Bur Captain Marvel is a film with a feminist agenda which is no bad thing all underlined with a soundtrack from 90’s girl bands that includes Elastica, Hole, Garbage though mercifully not the Spice Girls and there are songs whose lyrics emphasize female empowerment with fight scenes played against a back ground of No Doubt’s Just a girl and Nirvana’s Come as you are. Stan Lee would be proud and this is the first film since he passed away and it’s a fitting tribute that the films opening animated Marvel logo replaces the superheroes with the man himself which is far better than the increasingly tiresome cameos of which the one here is no exception.

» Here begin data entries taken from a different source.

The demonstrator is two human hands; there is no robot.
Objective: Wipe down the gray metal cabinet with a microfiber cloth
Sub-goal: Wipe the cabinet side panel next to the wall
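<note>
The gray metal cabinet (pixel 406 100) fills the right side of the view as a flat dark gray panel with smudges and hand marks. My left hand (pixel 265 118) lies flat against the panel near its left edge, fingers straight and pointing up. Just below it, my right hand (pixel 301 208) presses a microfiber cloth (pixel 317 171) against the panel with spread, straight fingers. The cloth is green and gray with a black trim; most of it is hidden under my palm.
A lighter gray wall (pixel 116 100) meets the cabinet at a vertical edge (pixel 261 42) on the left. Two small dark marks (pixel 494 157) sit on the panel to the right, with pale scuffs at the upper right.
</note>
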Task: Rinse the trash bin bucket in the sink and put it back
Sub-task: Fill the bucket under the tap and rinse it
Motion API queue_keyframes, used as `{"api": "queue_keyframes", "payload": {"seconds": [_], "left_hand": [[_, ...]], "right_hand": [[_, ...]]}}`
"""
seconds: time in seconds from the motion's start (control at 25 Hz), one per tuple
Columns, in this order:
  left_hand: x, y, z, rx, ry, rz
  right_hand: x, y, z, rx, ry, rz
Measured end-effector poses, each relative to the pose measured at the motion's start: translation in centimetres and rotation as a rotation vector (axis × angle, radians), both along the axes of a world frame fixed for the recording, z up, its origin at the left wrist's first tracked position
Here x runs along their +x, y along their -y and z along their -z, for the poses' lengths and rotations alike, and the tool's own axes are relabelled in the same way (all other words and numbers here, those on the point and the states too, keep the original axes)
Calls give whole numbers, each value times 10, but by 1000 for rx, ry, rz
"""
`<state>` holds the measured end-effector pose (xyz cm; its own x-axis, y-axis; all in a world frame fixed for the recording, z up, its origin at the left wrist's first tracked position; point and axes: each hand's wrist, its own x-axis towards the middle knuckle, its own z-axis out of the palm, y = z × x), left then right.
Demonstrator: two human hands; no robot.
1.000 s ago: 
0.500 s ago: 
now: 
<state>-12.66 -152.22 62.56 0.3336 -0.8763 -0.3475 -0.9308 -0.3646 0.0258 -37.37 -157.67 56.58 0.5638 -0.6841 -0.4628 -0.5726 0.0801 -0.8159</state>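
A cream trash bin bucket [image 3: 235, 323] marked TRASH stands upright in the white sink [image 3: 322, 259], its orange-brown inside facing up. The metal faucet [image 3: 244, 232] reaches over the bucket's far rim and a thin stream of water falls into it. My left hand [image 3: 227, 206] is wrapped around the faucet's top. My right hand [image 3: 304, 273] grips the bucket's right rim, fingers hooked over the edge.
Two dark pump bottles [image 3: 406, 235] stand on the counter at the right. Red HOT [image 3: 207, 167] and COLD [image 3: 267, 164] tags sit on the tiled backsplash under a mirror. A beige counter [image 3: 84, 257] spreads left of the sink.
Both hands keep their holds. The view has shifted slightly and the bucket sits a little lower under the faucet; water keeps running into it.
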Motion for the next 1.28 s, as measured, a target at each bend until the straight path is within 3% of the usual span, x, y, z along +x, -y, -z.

We’re well into Marvels’ secondary stars now but this is another recent film where previous knowledge of Captain Marvel is irrelevant. Brie is fine in the role despite the script setting her up as a girl with a lippy attitude and sly quips which all but disappear for most of the film. Samuel L Jackson is Samuel L Jackson but this is as much an origin story for him too and at last we do find out just how Nick Fury ended up wearing that eye patch. But like Guardians of the Galaxy it’s an animal that steals the show and here it’s a cat called Goose, a ginger tom that is dragged along for the ride but vies with Brie to be the star
Captain Marvel doesn’t disappoint with its effects and battles and here the plot and her background are gradually revealed bit by bit in satisfying fashion and yes…….there are both a mid and end credits sequence.